Leave out the pictures and reproduce all of the data exactly.
START RECORDED INFORMATION
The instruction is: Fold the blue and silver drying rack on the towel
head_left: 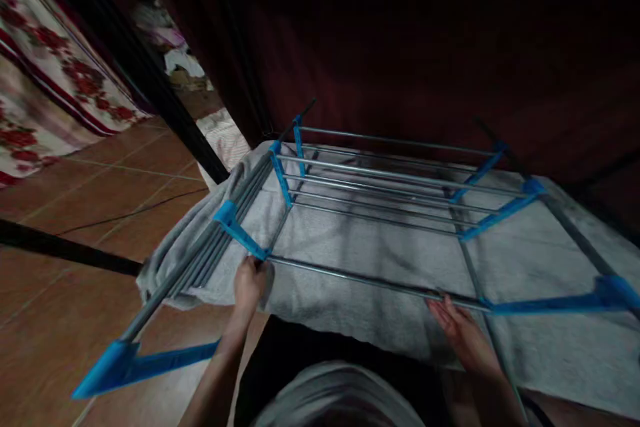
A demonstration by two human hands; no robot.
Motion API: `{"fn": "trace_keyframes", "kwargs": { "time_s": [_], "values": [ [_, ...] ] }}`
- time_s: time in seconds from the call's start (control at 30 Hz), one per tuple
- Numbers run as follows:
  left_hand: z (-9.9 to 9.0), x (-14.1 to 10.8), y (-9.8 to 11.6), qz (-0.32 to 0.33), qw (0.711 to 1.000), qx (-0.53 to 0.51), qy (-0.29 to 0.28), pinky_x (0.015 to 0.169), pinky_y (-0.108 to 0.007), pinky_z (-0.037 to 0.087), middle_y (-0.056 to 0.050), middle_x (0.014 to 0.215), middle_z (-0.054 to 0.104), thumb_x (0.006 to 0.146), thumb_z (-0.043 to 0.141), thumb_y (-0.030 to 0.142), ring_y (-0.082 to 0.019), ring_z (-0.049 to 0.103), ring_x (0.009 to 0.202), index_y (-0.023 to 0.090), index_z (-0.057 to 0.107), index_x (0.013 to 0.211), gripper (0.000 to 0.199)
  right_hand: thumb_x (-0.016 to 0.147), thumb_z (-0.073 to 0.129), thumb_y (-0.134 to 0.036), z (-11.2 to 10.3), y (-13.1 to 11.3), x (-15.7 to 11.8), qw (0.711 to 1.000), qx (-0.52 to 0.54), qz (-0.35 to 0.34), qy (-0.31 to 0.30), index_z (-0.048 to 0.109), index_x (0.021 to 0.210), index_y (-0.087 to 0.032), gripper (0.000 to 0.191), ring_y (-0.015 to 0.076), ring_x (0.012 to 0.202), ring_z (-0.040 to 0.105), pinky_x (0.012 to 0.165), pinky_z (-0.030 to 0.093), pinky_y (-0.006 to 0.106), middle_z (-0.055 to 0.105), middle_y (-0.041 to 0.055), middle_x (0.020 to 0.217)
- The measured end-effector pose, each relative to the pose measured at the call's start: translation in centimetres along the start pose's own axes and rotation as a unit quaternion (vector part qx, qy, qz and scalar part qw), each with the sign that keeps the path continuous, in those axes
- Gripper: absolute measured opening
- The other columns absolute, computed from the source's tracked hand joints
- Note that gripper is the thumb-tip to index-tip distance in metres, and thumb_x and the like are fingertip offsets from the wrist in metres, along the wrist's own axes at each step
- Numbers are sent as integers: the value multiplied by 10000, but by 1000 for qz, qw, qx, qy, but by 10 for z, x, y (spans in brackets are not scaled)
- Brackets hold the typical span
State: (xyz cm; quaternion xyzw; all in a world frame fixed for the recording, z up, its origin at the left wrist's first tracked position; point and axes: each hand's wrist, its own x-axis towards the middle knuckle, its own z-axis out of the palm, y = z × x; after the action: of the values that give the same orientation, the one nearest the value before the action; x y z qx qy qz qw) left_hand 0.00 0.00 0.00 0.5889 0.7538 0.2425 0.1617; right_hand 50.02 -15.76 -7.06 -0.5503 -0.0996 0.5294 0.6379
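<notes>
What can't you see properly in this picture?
All in the head view:
Left hand: fingertips hidden by the hand and metal rack.
Blue bracket at far right: cut off by the right edge.
Clutter, upper left: too small and dark to name.
Grey cloth: it hides whatever is underneath.

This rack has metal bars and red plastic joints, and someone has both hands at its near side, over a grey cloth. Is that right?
Not quite: in the head view the plastic joints are blue, not red. The rest stands: metal bars on the rack, left hand and right hand at its near side, over grey cloth.
</notes>
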Motion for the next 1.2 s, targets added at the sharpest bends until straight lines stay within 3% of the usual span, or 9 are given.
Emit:
{"fn": "trace_keyframes", "kwargs": {
  "time_s": [0.33, 0.77, 1.2],
  "values": [
    [3, 1, 0, -9, 1000, 5, 15, 762, -342, 505, -120, 897, 714, 799, 498, 310, -265, 673, 868, 168, 666, 893, 239, 678, 864, -389, 5, -2, -5, 1000, 0, -7, 7, 770, 867, -238, 260, 233, 970, 747, 979, 586, 393, 778, 46, 1004],
    [1, 0, 3, -12, 1000, 23, 14, 786, -344, 504, -134, 937, 704, 800, 502, 292, -272, 671, 901, 158, 677, 919, 250, 653, 879, -401, 13, -6, -12, 1000, 3, -3, 25, 770, 847, -245, 272, 223, 960, 744, 979, 583, 368, 767, 33, 969],
    [-5, -2, 7, -1, 999, 36, -3, 704, -321, 491, -135, 884, 691, 827, 477, 327, -259, 666, 824, 148, 690, 912, 291, 645, 867, -407, 15, -6, -12, 999, 9, 5, 31, 744, 811, -236, 268, 217, 936, 744, 997, 569, 381, 768, 38, 938]
  ]
}}
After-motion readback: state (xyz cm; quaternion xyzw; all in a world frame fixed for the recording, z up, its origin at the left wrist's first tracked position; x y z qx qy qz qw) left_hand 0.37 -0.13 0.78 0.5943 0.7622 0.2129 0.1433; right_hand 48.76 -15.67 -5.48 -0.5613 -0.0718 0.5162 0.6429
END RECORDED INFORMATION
RESPONSE TO THIS EXERCISE:
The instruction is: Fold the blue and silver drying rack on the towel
head_left: 
A demonstration by two human hands; no robot.
Motion API: `{"fn": "trace_keyframes", "kwargs": { "time_s": [_], "values": [ [_, ...] ] }}`
- time_s: time in seconds from the call's start (control at 30 Hz), one per tuple
- Numbers run as follows:
  left_hand: z (-9.9 to 9.0), x (-14.1 to 10.8), y (-9.8 to 11.6), qz (-0.32 to 0.33), qw (0.711 to 1.000), qx (-0.53 to 0.51), qy (-0.29 to 0.28), pinky_x (0.015 to 0.169), pinky_y (-0.108 to 0.007), pinky_z (-0.037 to 0.087), middle_y (-0.056 to 0.050), middle_x (0.014 to 0.215), middle_z (-0.054 to 0.104), thumb_x (0.006 to 0.146), thumb_z (-0.043 to 0.141), thumb_y (-0.030 to 0.142), ring_y (-0.082 to 0.019), ring_z (-0.049 to 0.103), ring_x (0.009 to 0.202), index_y (-0.023 to 0.090), index_z (-0.057 to 0.107), index_x (0.013 to 0.211), gripper (0.000 to 0.199)
  right_hand: thumb_x (-0.016 to 0.147), thumb_z (-0.073 to 0.129), thumb_y (-0.134 to 0.036), z (-11.2 to 10.3), y (-13.1 to 11.3), x (-15.7 to 11.8), qw (0.711 to 1.000), qx (-0.52 to 0.54), qz (-0.35 to 0.34), qy (-0.31 to 0.30), index_z (-0.048 to 0.109), index_x (0.021 to 0.210), index_y (-0.087 to 0.032), gripper (0.000 to 0.191), ring_y (-0.015 to 0.076), ring_x (0.012 to 0.202), ring_z (-0.040 to 0.105), pinky_x (0.012 to 0.165), pinky_z (-0.030 to 0.093), pinky_y (-0.006 to 0.106), middle_z (-0.055 to 0.105), middle_y (-0.041 to 0.055), middle_x (0.020 to 0.217)
- The measured end-effector pose, each relative to the pose measured at the call's start: translation in centimetres along the start pose's own axes and rotation as a unit quaternion (vector part qx, qy, qz and scalar part qw), each with the sign that keeps the path continuous, in those axes
- Gripper: absolute measured opening
- The other columns absolute, computed from the source's tracked hand joints
- Note that gripper is the thumb-tip to index-tip distance in metres, and thumb_x and the like are fingertip offsets from the wrist in metres, along the wrist's own axes at each step
- Numbers are sent as integers: the value multiplied by 10000, but by 1000 for qz, qw, qx, qy, but by 10 for z, x, y (spans in brackets are not scaled)
- Brackets hold the typical span
State: (xyz cm; quaternion xyzw; all in a world frame fixed for the recording, z up, its origin at the left wrist's first tracked position; point and axes: each hand's wrist, its own x-axis towards the middle knuckle, its own z-axis out of the palm, y = z × x; after the action: of the values that give the same orientation, the one nearest the value before the action; x y z qx qy qz qw) left_hand 0.00 0.00 0.00 0.5889 0.7538 0.2425 0.1617; right_hand 50.02 -15.76 -7.06 -0.5503 -0.0996 0.5294 0.6379
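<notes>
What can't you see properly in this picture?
All in the head view:
Left hand: fingertips hidden by the hand and metal rack.
Blue bracket at far right: cut off by the right edge.
Clutter, upper left: too small and dark to name.
Grey cloth: it hides whatever is underneath.

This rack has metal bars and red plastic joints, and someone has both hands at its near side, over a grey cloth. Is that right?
Not quite: in the head view the plastic joints are blue, not red. The rest stands: metal bars on the rack, left hand and right hand at its near side, over grey cloth.
</notes>
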Motion for the next 1.2 s, targets added at the sharpest bends until straight lines stay within 3% of the usual span, or 9 are given.
Emit:
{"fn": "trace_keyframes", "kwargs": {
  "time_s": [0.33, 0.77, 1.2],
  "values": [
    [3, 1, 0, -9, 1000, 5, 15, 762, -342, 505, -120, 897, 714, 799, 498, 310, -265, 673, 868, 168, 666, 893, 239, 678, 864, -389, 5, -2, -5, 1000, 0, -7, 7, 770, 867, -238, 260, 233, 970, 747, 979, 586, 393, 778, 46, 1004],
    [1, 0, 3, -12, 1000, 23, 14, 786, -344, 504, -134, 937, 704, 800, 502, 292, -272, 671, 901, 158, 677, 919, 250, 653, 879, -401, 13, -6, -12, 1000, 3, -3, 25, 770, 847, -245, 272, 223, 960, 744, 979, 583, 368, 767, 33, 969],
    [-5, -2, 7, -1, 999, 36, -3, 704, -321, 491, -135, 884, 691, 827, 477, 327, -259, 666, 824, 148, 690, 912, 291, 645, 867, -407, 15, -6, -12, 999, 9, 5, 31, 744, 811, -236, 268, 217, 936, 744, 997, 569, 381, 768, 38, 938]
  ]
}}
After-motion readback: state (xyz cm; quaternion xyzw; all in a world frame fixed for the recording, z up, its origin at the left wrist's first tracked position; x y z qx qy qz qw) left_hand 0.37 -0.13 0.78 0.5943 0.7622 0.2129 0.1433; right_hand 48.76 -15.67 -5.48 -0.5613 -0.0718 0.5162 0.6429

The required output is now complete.